*** Begin section ***

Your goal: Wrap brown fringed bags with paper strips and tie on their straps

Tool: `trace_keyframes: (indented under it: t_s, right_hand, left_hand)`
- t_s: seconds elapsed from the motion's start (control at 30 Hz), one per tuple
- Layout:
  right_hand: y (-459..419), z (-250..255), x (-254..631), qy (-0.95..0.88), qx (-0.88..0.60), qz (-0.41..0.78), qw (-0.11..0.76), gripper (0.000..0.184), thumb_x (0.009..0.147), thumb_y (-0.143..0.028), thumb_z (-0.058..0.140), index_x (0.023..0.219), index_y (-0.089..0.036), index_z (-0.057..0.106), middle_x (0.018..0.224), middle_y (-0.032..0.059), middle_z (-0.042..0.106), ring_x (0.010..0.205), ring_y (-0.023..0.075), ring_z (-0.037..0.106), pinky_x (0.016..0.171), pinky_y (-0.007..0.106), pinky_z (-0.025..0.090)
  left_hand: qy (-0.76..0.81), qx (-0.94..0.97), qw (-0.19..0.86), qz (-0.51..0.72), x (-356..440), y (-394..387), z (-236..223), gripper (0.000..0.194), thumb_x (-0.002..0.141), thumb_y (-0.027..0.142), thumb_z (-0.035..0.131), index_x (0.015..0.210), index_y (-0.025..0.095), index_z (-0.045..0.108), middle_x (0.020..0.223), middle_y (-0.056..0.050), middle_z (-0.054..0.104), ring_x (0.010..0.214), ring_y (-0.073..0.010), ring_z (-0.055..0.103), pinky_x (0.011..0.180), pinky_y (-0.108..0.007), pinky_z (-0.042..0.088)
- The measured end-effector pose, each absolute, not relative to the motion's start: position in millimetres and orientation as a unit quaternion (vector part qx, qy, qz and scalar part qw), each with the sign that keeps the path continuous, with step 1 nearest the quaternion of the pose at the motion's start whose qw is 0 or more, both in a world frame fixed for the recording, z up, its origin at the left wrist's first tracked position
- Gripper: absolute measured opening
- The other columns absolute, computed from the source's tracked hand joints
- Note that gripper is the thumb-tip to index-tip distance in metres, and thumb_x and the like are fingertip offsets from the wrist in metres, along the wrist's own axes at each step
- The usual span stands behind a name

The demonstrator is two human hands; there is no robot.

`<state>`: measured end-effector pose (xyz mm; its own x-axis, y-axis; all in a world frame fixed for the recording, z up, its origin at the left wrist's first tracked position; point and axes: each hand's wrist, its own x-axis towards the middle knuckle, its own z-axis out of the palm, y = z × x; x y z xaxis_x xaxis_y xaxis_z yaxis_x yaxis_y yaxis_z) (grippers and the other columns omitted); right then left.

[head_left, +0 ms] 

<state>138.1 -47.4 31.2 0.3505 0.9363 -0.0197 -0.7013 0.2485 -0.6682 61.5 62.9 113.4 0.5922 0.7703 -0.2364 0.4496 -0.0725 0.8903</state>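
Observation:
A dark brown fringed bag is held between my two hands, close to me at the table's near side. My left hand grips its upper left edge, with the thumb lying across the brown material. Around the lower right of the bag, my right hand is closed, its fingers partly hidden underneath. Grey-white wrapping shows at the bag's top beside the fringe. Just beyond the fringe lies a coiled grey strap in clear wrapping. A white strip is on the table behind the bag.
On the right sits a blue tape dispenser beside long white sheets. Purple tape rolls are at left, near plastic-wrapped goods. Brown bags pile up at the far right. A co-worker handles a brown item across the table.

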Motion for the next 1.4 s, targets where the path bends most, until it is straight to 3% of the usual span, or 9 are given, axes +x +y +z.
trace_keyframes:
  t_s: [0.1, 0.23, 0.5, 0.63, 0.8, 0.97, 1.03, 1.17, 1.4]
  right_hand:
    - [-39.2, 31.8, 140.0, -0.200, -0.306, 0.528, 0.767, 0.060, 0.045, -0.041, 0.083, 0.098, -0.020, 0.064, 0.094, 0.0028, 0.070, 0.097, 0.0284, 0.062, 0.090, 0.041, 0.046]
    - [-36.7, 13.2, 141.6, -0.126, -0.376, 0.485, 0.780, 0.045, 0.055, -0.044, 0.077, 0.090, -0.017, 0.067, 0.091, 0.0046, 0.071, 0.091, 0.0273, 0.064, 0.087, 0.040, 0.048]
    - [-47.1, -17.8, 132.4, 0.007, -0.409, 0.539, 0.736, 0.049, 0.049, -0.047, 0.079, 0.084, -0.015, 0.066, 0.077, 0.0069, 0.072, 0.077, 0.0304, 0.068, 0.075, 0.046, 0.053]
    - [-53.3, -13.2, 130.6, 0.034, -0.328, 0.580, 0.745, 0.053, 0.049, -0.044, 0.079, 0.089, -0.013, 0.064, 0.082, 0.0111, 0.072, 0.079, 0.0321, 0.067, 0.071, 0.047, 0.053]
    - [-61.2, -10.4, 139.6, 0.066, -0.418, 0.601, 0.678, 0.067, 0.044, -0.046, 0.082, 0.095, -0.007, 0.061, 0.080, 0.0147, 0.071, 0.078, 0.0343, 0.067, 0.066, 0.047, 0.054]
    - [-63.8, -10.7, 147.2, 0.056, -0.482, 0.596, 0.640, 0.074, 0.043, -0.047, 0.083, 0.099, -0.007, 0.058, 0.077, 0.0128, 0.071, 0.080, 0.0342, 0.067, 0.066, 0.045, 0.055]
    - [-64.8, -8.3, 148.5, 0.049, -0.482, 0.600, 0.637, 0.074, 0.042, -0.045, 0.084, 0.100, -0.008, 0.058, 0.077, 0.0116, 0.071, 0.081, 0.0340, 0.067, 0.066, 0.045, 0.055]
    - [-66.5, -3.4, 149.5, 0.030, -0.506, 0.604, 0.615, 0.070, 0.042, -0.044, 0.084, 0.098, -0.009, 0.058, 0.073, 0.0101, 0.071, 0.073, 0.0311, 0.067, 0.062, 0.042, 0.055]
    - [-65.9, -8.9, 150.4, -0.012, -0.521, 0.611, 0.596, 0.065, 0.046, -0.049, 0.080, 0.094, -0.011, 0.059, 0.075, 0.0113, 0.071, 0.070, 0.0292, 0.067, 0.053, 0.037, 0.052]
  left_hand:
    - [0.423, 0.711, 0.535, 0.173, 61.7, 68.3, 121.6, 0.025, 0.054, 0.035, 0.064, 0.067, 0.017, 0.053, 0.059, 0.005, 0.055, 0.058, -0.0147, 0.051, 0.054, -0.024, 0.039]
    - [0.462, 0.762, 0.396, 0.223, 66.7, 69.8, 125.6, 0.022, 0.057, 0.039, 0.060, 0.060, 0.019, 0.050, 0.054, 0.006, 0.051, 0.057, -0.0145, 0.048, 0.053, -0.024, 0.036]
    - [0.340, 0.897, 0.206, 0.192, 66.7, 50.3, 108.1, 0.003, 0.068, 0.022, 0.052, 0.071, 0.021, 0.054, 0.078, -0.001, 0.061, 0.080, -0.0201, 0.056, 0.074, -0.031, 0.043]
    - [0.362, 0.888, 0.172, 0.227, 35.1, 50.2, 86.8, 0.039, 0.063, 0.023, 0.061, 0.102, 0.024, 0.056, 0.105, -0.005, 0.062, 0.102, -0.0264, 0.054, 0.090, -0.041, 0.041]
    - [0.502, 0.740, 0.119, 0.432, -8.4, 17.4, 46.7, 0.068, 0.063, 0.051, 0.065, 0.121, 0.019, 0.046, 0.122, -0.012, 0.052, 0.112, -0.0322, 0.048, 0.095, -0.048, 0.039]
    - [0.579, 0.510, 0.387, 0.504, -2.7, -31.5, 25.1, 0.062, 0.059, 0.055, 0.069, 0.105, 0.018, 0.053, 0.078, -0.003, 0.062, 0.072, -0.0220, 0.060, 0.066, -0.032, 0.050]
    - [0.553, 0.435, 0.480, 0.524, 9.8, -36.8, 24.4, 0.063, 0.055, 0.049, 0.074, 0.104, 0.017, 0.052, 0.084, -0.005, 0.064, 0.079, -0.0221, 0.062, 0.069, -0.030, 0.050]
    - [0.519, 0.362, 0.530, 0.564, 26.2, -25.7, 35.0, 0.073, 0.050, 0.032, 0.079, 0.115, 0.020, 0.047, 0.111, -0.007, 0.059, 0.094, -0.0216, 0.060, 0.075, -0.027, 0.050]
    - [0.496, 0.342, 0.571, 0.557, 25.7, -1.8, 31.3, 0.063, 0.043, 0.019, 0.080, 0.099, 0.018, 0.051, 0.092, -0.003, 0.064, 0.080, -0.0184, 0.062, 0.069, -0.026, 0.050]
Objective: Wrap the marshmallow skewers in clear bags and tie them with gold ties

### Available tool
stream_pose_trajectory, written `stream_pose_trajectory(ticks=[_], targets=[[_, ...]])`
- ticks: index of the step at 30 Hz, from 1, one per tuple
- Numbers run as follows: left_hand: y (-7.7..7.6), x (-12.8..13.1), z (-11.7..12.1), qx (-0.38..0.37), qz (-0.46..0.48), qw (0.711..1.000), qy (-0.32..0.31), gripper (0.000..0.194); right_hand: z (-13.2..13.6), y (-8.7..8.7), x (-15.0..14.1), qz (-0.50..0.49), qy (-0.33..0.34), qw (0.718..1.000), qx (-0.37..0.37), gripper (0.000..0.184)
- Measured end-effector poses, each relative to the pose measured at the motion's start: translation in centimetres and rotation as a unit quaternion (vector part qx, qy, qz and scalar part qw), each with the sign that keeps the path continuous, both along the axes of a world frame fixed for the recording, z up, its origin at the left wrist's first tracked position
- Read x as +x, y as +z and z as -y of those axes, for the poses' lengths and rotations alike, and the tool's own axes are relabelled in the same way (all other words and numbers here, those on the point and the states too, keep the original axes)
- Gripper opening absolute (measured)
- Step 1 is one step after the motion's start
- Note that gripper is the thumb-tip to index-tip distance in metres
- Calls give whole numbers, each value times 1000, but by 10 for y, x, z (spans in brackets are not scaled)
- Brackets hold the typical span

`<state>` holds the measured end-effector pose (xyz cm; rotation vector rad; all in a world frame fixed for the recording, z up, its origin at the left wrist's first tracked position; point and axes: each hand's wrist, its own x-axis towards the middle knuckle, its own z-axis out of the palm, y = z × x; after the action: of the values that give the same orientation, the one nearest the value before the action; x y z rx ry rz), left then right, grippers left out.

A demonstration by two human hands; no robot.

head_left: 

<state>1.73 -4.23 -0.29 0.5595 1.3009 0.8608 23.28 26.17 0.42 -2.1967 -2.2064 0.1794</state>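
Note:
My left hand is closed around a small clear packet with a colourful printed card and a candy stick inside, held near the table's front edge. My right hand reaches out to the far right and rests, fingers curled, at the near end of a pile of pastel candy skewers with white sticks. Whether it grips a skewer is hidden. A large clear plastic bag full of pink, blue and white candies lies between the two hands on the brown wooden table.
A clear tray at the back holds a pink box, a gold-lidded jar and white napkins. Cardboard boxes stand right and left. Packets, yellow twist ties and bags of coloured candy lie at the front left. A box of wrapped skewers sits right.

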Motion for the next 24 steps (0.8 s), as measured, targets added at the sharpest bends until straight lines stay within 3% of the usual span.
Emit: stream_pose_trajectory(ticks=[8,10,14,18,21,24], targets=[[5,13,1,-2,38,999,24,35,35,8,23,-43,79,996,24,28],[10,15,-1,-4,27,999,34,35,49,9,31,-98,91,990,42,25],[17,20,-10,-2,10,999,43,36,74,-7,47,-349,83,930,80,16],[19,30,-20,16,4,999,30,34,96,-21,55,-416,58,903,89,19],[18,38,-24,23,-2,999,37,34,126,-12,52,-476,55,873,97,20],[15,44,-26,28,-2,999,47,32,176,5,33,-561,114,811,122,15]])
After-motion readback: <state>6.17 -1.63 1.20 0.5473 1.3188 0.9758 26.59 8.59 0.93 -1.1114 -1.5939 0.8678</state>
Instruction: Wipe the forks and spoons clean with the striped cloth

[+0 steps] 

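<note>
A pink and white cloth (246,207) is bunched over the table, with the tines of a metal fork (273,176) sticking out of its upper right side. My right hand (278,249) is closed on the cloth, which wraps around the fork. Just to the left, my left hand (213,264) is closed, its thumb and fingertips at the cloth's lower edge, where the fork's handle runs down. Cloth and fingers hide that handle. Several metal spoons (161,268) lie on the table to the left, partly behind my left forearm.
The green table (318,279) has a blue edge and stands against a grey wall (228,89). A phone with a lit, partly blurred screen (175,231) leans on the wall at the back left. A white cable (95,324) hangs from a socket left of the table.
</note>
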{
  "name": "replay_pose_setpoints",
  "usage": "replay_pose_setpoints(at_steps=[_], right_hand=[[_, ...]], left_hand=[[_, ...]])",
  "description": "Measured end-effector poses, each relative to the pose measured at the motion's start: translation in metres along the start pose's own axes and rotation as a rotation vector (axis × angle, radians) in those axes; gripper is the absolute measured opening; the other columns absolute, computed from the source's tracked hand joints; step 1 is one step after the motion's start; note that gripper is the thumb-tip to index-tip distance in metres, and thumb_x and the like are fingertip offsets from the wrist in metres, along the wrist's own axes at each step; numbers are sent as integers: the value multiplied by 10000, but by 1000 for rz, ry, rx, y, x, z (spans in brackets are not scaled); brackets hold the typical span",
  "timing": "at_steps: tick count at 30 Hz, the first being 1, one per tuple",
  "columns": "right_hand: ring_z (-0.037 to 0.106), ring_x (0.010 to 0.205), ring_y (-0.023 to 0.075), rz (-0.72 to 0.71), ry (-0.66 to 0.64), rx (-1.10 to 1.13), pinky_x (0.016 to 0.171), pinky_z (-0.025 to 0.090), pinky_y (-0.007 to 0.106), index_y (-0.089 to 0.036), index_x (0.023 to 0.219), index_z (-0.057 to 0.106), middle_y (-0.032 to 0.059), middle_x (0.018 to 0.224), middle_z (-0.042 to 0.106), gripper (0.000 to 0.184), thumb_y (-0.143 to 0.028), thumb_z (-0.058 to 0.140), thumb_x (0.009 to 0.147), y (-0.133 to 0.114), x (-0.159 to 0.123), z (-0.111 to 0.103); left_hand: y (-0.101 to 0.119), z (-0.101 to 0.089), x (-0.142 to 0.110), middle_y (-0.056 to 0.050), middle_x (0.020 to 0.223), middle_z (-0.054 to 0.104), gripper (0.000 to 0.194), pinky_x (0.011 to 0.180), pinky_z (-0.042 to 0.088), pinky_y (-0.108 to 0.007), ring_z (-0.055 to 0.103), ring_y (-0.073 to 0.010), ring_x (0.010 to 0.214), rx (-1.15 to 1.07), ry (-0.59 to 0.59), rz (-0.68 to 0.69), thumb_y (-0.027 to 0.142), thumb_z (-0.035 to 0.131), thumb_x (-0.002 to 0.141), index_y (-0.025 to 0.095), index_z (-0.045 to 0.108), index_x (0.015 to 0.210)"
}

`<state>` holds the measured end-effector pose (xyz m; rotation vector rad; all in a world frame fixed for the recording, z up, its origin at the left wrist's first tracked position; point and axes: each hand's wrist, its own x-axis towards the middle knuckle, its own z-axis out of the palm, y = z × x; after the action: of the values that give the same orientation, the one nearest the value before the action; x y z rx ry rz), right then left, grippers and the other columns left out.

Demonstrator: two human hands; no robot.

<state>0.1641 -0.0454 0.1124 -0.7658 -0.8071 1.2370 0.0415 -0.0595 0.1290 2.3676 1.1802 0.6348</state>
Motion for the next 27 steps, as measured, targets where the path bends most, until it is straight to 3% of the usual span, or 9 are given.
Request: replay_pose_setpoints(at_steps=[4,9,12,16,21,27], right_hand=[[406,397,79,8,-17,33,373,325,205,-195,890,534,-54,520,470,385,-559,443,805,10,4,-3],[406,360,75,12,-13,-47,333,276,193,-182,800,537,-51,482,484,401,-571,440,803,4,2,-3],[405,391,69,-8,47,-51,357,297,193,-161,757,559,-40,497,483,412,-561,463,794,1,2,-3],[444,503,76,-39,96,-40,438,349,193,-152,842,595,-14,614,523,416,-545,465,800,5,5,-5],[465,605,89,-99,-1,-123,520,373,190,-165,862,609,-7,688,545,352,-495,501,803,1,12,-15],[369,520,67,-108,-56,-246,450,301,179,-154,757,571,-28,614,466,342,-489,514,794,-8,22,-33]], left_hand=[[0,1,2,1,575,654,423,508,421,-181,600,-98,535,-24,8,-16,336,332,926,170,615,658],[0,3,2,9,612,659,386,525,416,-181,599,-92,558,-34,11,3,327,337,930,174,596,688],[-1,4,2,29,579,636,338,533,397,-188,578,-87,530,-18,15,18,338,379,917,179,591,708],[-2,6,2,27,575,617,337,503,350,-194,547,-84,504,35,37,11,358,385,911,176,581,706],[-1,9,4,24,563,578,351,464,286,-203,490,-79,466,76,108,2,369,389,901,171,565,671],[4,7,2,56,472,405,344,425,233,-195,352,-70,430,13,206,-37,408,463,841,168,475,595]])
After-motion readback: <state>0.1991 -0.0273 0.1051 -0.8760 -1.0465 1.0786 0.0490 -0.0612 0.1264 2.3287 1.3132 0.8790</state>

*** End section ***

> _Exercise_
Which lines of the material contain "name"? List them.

> _Answer space_
- The usual span stands behind a name
  "name": "replay_pose_setpoints",

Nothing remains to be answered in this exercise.